▶ WORK TASK
Among the lines below, restate word for word only those from the line with "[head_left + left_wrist" through the line with "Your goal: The", with both end lines kept.

▶ GIVEN RECORDS

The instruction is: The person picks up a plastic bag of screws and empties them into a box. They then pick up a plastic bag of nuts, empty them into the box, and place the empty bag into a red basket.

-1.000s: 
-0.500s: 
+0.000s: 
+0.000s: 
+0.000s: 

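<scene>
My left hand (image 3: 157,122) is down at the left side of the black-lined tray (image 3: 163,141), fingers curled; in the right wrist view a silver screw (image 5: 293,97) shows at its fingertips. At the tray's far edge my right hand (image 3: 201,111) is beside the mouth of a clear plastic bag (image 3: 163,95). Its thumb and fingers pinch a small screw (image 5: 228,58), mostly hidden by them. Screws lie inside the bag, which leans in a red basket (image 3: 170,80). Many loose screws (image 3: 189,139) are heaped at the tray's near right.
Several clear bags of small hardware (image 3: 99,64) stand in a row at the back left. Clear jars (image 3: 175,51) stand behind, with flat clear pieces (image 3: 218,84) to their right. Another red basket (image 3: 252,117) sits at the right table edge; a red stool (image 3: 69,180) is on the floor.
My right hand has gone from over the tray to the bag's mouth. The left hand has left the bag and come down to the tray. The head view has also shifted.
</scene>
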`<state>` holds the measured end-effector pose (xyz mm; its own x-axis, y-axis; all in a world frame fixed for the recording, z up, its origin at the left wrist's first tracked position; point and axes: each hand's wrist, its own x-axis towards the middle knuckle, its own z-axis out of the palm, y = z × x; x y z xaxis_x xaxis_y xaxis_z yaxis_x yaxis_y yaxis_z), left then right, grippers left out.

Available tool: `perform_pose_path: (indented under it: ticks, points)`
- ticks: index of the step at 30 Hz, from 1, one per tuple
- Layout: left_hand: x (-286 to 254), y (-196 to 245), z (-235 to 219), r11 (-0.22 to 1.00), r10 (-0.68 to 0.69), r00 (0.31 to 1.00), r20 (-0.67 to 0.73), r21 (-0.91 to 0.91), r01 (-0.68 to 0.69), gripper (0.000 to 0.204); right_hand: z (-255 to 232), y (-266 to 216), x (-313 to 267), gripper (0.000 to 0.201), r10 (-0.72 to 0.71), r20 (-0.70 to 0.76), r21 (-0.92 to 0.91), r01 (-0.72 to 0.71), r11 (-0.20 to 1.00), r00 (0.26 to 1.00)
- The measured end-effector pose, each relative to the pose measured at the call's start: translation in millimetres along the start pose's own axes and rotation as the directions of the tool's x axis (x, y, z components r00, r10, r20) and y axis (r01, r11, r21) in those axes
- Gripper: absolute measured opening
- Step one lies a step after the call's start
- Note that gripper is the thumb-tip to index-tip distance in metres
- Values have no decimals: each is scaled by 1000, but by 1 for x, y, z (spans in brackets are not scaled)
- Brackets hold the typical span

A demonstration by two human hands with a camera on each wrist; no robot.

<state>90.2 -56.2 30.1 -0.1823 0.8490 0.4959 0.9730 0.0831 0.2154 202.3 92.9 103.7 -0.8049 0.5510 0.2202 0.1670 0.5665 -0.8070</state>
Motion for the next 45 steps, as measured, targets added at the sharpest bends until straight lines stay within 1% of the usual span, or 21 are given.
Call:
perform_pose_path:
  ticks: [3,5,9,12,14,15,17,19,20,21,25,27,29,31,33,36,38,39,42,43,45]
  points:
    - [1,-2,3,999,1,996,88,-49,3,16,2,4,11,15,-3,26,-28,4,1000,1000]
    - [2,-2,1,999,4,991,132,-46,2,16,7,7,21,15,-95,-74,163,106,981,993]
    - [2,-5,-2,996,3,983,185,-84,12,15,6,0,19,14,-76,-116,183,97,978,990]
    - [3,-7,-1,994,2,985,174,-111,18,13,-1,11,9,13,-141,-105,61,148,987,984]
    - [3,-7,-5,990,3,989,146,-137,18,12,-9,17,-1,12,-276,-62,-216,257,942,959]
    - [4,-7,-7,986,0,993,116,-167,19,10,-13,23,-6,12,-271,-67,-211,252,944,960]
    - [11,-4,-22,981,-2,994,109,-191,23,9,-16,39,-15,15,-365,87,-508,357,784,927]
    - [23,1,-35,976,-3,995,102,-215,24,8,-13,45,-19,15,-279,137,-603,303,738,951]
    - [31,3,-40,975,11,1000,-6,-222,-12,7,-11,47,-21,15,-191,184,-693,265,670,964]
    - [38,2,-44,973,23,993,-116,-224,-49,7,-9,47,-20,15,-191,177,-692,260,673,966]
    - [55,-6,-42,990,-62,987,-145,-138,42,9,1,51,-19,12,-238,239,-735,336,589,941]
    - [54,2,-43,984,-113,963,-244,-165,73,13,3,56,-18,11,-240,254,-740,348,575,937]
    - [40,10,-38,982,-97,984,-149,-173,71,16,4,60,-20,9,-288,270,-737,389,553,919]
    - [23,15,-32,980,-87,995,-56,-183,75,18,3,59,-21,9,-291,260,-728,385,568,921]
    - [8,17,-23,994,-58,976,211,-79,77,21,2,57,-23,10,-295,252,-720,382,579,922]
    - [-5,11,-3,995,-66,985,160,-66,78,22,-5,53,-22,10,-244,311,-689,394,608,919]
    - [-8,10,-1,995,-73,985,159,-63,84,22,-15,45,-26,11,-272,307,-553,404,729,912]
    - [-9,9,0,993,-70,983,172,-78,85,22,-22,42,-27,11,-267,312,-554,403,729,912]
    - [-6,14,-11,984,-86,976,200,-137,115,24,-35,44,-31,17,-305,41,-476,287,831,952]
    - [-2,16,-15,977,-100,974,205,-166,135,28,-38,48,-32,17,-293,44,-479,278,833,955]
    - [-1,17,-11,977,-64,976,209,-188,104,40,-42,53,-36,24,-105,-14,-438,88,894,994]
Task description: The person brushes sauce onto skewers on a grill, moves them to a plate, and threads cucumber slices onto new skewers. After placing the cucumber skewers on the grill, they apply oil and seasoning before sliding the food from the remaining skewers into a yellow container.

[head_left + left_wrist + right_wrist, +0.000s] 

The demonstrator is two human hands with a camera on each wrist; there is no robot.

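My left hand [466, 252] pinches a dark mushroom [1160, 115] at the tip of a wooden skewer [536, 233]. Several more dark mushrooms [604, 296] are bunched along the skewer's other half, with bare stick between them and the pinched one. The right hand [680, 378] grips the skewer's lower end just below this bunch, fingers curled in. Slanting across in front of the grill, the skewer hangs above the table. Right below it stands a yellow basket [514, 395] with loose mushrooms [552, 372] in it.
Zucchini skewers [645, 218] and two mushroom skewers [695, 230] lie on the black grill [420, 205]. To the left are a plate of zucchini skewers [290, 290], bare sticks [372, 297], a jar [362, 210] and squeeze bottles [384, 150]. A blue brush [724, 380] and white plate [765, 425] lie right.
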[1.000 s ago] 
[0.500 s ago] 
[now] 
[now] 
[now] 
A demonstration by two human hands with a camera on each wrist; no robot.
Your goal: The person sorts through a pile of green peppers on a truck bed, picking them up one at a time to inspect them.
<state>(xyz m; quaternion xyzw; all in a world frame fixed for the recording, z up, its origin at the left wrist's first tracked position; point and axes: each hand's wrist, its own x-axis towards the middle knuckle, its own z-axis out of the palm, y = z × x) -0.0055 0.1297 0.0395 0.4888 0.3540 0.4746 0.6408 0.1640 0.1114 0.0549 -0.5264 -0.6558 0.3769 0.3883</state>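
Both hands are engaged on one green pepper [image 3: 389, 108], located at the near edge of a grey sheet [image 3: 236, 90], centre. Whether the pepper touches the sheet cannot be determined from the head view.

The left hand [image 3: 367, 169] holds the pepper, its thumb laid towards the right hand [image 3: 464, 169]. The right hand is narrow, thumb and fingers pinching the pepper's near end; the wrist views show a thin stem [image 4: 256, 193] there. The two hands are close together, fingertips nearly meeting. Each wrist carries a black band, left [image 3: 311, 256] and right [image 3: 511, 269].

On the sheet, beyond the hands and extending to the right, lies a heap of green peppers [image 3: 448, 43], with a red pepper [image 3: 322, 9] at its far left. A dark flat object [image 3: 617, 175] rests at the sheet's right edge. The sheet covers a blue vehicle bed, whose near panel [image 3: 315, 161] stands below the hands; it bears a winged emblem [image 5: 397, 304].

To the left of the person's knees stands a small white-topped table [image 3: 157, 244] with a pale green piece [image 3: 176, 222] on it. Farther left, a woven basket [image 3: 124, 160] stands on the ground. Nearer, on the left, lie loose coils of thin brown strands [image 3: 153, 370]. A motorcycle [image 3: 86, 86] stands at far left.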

▶ WRITTEN ANSWER
[head_left + left_wrist + right_wrist, +0.000s] 

The demonstrator is two human hands with a camera on each wrist; there is no robot.

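My left hand [466, 252] pinches a dark mushroom [1160, 115] at the tip of a wooden skewer [536, 233]. Several more dark mushrooms [604, 296] are bunched along the skewer's other half, with bare stick between them and the pinched one. The right hand [680, 378] grips the skewer's lower end just below this bunch, fingers curled in. Slanting across in front of the grill, the skewer hangs above the table. Right below it stands a yellow basket [514, 395] with loose mushrooms [552, 372] in it.
Zucchini skewers [645, 218] and two mushroom skewers [695, 230] lie on the black grill [420, 205]. To the left are a plate of zucchini skewers [290, 290], bare sticks [372, 297], a jar [362, 210] and squeeze bottles [384, 150]. A blue brush [724, 380] and white plate [765, 425] lie right.
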[1.000 s ago] 
[0.500 s ago] 
[now] 
[now] 
[now] 
A demonstration by two human hands with a camera on each wrist; no robot.
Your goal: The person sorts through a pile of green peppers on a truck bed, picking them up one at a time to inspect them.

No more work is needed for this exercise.